TASK REQUIREMENTS →
Output all of the data exactly, keeping any images out of the copy.

DATA EXCERPT →

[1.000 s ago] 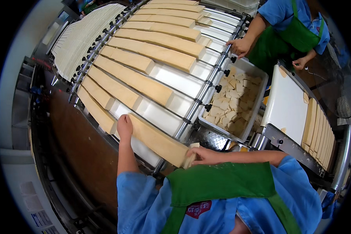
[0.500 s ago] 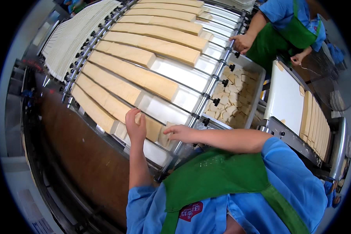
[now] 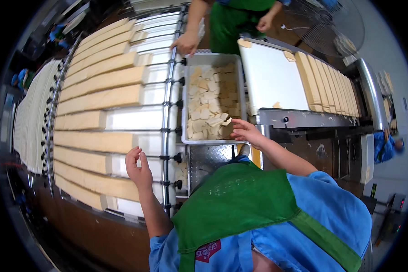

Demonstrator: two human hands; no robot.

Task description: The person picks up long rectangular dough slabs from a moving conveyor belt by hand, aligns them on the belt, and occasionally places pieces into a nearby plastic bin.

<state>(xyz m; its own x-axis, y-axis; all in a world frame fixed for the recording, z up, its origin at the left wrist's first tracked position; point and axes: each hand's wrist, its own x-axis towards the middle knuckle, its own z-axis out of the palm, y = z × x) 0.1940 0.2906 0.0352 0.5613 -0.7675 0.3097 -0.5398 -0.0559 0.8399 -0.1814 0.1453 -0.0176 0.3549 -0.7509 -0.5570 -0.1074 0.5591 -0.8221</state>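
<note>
Long pale-yellow rows [image 3: 95,141], which look like loaves or stacked slices, lie in white lanes split by thin metal rods. My left hand [image 3: 139,168] is over the right ends of the nearer rows, fingers slightly curled and apart, with nothing visible in it. At the front right corner of a grey bin [image 3: 213,142], my right hand [image 3: 247,132] reaches over the rim with its fingers spread. Flat pale slices [image 3: 208,97] fill much of this bin. A tilted slice [image 3: 226,121] is right by my right fingertips; whether they touch it I cannot tell.
A metal rail [image 3: 170,104] with black knobs edges the lanes. Beyond it, a co-worker's hand [image 3: 187,43] rests by the rail. To the right, a white conveyor [image 3: 276,77] carries more pale bars [image 3: 322,84]. A large fan [image 3: 335,29] stands farther back.
My right hand has moved from the end of a near row, where it was at some slices, over to the bin. My left hand stays near the rows. The view has turned rightward.
</note>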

REPLY →
[1.000 s ago] 
[0.500 s ago] 
[now] 

Demonstrator: two human hands; no robot.

Task description: The person picks up long rectangular dough slabs from a moving conveyor belt by hand, aligns them on the belt, and occasionally places pieces into a nearby plastic bin.

<state>(xyz m; its own x-axis, y-axis; all in a world frame fixed for the recording, z up, its origin at the left wrist's first tracked position; point and axes: each hand's wrist, its own x-axis towards the middle knuckle, its own z-axis out of the palm, y = z × x) 0.1940 0.2906 0.0352 0.5613 -0.7675 0.3097 -0.5398 -0.0559 0.8399 -0.1814 0.1453 -0.0176 0.3549 -0.7509 -0.5570 -0.1074 0.5591 -0.8221</state>
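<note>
Long pale-yellow rows [image 3: 95,141], which look like loaves or stacked slices, lie in white lanes split by thin metal rods. My left hand [image 3: 139,168] is over the right ends of the nearer rows, fingers slightly curled and apart, with nothing visible in it. At the front right corner of a grey bin [image 3: 213,142], my right hand [image 3: 247,132] reaches over the rim with its fingers spread. Flat pale slices [image 3: 208,97] fill much of this bin. A tilted slice [image 3: 226,121] is right by my right fingertips; whether they touch it I cannot tell.
A metal rail [image 3: 170,104] with black knobs edges the lanes. Beyond it, a co-worker's hand [image 3: 187,43] rests by the rail. To the right, a white conveyor [image 3: 276,77] carries more pale bars [image 3: 322,84]. A large fan [image 3: 335,29] stands farther back.
My right hand has moved from the end of a near row, where it was at some slices, over to the bin. My left hand stays near the rows. The view has turned rightward.
</note>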

This completes the response to the exercise.